Well, after a friend suggested it to me, I finished Subway Midnight!
Honestly, I have pretty mixed feelings on this game. I freaking love the visuals, the sound design, and the game's horror elements, but a lot of the other parts kinda just lost me. You're basically travelling through various train carts, each having different puzzles. I think that's a really neat idea, but a lot of the puzzles fell flat for me personally. I don't really know how to explain my gripes with the puzzles well, but I'm gonna try.
In games like Portal 2, you know what the goal of the puzzle is. You just have to figure out how to do it. And that's the puzzle. In Subway Midnight, many of the puzzles boil down to trying to figure out what the goal even is. For example, there's one room with a massive computer that requires a 3 digit code. The surrounding area has no clues as to what this code is, so I began randomly inputting codes until something worked. Each time a code was inputted, I was taken to a random room, and then sent back to the computer room. There are some red, yellow, and green lights on the computer, so I thought I might have to get all of those to be green somehow. But nothing worked. Eventually, a friend told me that the way the puzzle works is that each code corresponds to one room. And the code I needed was to have all 3 digits be blue. But I had no way of knowing that unless they told me. And turns out those red yellow and green lights were irrelevant to the puzzle. And many of the game's other puzzles boil down to randomly guessing, too. Due to this, I had a hard time being engaged with the gameplay, and I kinda just stuck around to see what neat visuals the next room would have. Big emphasis on "stick around" cause the game has you stuck on loading screens for a really long time and I'm not sure why.
Other things in the game aren't very clear too. For example, the game has no proper tutorial, which left me confused on a lot of things. Heck, it took me 30 seconds to figure out how to pick up items. This game's method of teaching the player is like throwing a baby in a pool and expecting it to learn how to swim. The story is incredibly vague, too. I think vague storytelling can be good, honestly. Games like Little Nightmares managed to capture that really well. But in games like Little Nightmares, you sort of start to piece the story together yourself. I can't really pinpoint why this is, but by the time I finished Subway Midnight, I had no clue what the story of the game was. And I kinda still don't.

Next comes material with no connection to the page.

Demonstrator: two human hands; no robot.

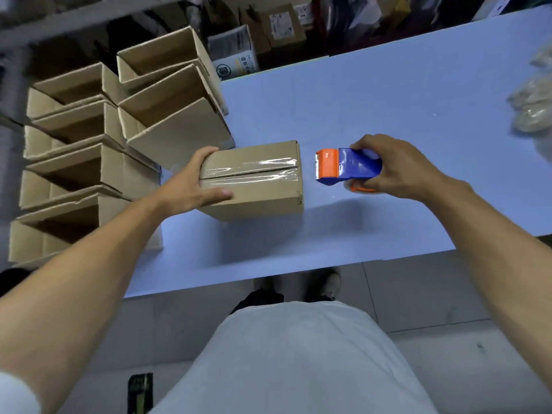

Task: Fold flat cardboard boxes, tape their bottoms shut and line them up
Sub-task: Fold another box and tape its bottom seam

ANOTHER thing that isn't clear is what your objective is. Turns out, it's to get a certain item for each ghost, and make them happy. Making every ghost happy gets you the good ending. I simply didn't know this, and thought that getting to the end of the train was the objective. But whether ya know or not doesn't really matter. One of the items you need to make the ghosts happy is IMPOSSIBLE to get unless you get the bad ending first. So it basically makes you replay one of the sections of the game for no good reason. Any sections where you didn't get the required item it also makes you replay. So you basically need to replay certain sections of the game for the good ending, which I'm not a really big fan of. If they did something to mix those sections up, I'd be fine with it... but they didn't.
Overall though, I still do like this game, even if it confused me more than challenged me. The visuals are fantastic and trippy, and I love the ambience and music. Plus, there's this one segment of the game in particular that I really loved. But yeah, overall I give that about a 5.5/10. Which sucks, cause I really wanted to like it more, haha.